# Eastern Algarve - servicing of shutters



## Rob_Brice (Aug 6, 2016)

Hi everyone 
We recently purchased a 20 year old apartment which has manually operated window blinds/shutters. Many of them are very stiff, and some of the ropes are frayed and need replacing.
Can anyone recommend a reliable handyman/local company who service and repair shutters?
Thanks in anticipation.


----------



## baldilocks (Mar 7, 2010)

Rob_Brice said:


> Hi everyone
> We recently purchased a 20 year old apartment which has manually operated window blinds/shutters.

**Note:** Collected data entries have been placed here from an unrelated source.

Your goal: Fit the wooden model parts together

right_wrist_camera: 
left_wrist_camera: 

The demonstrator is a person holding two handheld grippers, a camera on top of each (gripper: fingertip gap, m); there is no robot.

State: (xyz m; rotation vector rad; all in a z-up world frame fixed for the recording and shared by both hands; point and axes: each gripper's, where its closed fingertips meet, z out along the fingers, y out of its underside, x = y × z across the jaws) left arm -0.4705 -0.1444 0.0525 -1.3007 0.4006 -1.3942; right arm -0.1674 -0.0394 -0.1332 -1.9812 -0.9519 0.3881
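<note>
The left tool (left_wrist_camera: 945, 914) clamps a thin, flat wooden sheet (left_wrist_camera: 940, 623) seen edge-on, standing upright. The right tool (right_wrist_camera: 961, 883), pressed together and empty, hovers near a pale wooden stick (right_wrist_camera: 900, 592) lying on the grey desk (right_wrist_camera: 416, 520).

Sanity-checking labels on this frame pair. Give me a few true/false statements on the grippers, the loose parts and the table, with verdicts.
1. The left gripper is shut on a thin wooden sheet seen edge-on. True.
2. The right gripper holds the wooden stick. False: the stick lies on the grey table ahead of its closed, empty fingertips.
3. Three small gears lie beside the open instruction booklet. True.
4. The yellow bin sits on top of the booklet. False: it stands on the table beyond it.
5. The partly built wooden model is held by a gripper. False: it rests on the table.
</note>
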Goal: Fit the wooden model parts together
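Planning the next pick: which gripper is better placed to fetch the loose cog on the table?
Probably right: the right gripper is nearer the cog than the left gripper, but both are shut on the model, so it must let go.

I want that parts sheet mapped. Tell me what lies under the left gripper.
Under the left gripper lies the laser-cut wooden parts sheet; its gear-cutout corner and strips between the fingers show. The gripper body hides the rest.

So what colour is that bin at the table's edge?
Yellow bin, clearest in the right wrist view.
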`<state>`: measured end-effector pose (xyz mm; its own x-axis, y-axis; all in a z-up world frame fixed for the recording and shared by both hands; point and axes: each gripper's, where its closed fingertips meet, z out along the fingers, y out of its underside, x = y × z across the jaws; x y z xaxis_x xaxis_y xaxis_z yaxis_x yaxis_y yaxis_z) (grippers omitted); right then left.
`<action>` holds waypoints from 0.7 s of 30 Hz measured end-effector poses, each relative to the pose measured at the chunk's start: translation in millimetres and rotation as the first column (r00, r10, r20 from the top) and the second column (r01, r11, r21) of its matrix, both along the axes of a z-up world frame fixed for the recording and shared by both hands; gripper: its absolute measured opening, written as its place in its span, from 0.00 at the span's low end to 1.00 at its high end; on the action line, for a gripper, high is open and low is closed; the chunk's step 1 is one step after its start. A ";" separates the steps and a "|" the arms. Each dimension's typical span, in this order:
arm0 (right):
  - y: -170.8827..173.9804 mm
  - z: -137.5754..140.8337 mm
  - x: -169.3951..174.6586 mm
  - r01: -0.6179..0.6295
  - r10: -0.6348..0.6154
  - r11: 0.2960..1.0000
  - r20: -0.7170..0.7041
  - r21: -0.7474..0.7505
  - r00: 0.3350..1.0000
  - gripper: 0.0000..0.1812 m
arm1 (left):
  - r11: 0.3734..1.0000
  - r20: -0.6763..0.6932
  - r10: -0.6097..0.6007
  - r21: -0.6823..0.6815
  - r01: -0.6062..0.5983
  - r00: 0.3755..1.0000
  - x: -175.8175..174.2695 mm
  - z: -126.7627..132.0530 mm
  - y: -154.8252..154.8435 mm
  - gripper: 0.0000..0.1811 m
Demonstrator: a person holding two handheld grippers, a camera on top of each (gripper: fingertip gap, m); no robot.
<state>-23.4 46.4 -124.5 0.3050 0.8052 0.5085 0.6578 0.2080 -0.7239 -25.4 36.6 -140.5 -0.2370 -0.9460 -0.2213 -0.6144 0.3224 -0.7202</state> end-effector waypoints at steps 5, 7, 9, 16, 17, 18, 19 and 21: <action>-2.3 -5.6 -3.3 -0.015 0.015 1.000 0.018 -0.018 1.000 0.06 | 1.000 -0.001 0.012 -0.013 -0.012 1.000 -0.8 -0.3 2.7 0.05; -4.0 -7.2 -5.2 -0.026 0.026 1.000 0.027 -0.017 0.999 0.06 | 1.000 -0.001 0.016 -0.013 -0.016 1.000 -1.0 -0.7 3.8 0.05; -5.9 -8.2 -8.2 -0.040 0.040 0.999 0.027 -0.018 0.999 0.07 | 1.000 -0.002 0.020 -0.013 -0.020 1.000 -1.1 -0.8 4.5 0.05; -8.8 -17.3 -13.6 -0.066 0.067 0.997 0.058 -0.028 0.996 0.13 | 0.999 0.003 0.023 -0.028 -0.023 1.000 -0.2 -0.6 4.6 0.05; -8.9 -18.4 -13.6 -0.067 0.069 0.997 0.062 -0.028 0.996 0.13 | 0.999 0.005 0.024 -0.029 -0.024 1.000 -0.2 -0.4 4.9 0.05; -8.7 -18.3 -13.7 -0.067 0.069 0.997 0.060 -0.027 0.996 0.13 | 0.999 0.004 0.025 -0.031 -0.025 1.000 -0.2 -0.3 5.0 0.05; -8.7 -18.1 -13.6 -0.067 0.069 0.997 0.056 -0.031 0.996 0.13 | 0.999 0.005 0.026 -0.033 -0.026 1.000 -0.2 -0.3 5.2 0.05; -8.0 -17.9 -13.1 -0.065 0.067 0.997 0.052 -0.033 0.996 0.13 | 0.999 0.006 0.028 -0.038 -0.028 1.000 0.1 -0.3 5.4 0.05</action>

Many of them are very stiff, and some of the ropes are frayed and need replacing.
> Can anyone recommend a reliable handyman/local company who service and repair shutters?
> Thanks in anticipation.


The simple answer is "ask the neighbours" but ask several to avoid the nepotism problem.


----------



## Rob_Brice (Aug 6, 2016)

baldilocks said:


> The simple answer is "ask the neighbours" but ask several to avoid the nepotism problem.


I did that but unfortunately nobody had any suggestions, hence this post.


----------



## baldilocks (Mar 7, 2010)

Rob_Brice said:


> I did that but unfortunately nobody had any suggestions, hence this post.


OK next step is to ask local builders who installs and services them - they must have some answers.


----------